TAAT DAN PATUH



Taat dan patuh adalah dua kata yang mempunyai makna bersamaan. Artinya sama-sama menurut, menurut perintah. Kenapa topik ini terangkat kali ini? Karena pengamatan pribadi beberapa waktu kebelakangan ini. Ternyata ada banyak diantara kita sulit untuk menerima dan patuh mengikuti peraturan-peraturan yang telah disepakati bersama.

Taat menurut saya sifatnya lebih tinggi daripada patuh. Seseorang yang patuh, bisa saja tidak taat. Taat, konsekuensinya lebih ke Tuhan. Pertanggungjawabannya langsung ke Dia, Sang Pemilik Diri. Seseorang bisa saja patuh, tapi belum tentu dia akan taat dalam kepatuhannya tersebut.  
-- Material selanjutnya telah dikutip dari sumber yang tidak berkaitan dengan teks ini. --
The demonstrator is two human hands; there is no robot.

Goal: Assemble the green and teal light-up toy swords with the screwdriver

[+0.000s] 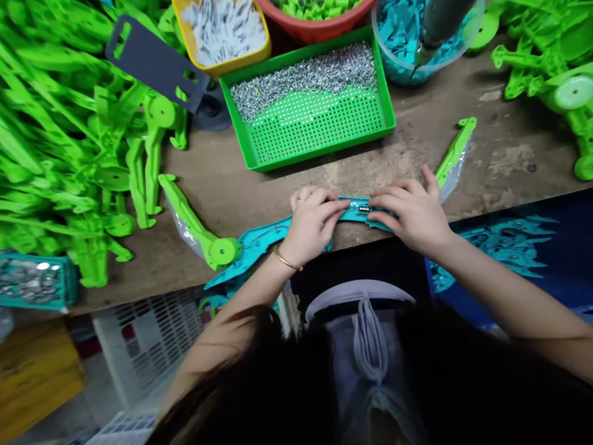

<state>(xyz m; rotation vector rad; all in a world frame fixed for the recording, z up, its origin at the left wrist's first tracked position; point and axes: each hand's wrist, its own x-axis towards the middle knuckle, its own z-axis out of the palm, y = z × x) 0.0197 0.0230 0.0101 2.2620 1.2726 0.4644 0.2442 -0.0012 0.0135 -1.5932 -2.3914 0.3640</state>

Seorang teman mengemukakan pendapatnya, ketika kami bertemu beberapa waktu lalu. Pendapatnya adalah sese orang yang tidak bisa dipimpin, berarti tidak akan bisa memimpin. Menarik pendapat ini dan ada benarnya. Bagaimana dia bisa memimpin orang lain, jika dia sendiri tidak bisa memimpin dirinya mengikuti aturan yang telah ditetapkan orang lain. Bukankah sesuatu yang terjadi di alam adalah hukum sebab akibat dan tarik menarik? Apa yang kita tanam, itulah yang kita tuai? Apa penyebab seseorang itu tidak mau dipimpin dan selalu ingin membantah apa saja yang telah ditetapkan sebuah organisasi?

Kehidupan di alam ini adalah seperti dua sisi mata uang dan selalu ada pasangannya. Kanan dengan kiri. Senang dengan susah. Miskin dengan kaya. Dan, berbagai pasangan lain yang bisa kita urutkan satu per satu. Ada siang ada malam. Ada kawan ada lawan. Begitulah terus menerus hukum alam yang terjadi sepanjang bumi ini masih ada.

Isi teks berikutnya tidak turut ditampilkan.